Но ей, видимо, тоже, потому что девушка предложила завернуть ребёнка в одеяло и в нём донести до машины.
Максим кивнул, соглашаясь, но когда он стал осторожно кутать сына, Никита, не открывая глаз, заплакал и позвал маму.
– Я здесь, здесь… – Наташа, нахмурив брови, посмотрела на мужчину, приказывая ему молчать. Она погладила влажную от пота голову ребёнка, убрала волосы со лба – температура немного спала. А Никитка схватил её ладонь и положил под щёку.
– Оставьте его здесь, – одними губами проговорила Наташа.
Максим потёр щёки и подбородок, раздумывая, как лучше поступить. Он вышел из комнаты, оглядывая стены коридора, как будто они могли подсказать ему выход. Вскоре за ним вышла хозяйка:
– У меня, конечно, нет своих детей, но, поверьте, я не первый год работаю в садике – всё-таки смогу справиться.
– Дайте рецепты – я схожу в аптеку.
Выйдя из дверей в мартовские сумерки, Макс ударил кулаком по кирпичной стене, вымещая на ладонь боль из горла, которая не давала дышать. Сколько ещё ребёнок будет вспоминать мать, похожую на кукушку?.. Как бы ни злился он на жену, но сейчас бы многое отдал, чтобы она была жива, а Никите стало легче.
Максим вернулся, нагруженный пакетами – вдруг сын захочет поесть или попить. Рассчитывать, что в этом доме есть хорошая еда, не приходилось.
– Дверь почему не закрываете? – опять начал он с упрёка.
– Я думала, вы быстро вернётесь, да и красть у меня нечего.
– Я, пожалуй, останусь. Вот, положите в холодильник, а воду оставьте: вдруг Никита пить захочет.
– Я компот открою – он полезнее будет, – по-своему ответила Наташа и убрала продукты в холодильник. – Может, кофе сварить?

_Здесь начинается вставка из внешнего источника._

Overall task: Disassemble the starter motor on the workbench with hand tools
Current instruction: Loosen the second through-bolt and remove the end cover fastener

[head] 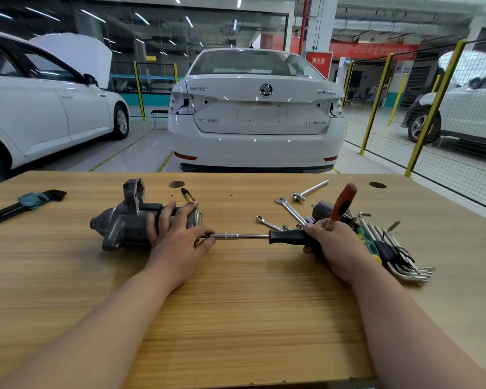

– Сварите, а то я засну стоя, – смягчив тон, согласился Макс.
Он съест пару бутербродов, которые приготовит Наташа, запьёт их кофе и по привычке поставит бокал в раковину. Девушка не стала смущать его своим присутствием и ушла к Никите, а он неожиданно почувствовал неловкость оттого, что злость прошла, да и как теперь вести себя с воспитательницей сына, тоже пока не знал. Мужчина стоял в дверном проёме и смотрел, как она безотрывно глядит на Никиту. Хочет заботливой показаться, но его на этот фокус не купишь.
– Где мне сесть? – прошептал он.
Наташа обернулась и показала на кресло. Оно было неудобным, с низким изголовьем – так ему показалось сначала, – но тишина в квартире, спокойное посапывание сына и до предела загруженный день так или иначе усыпили.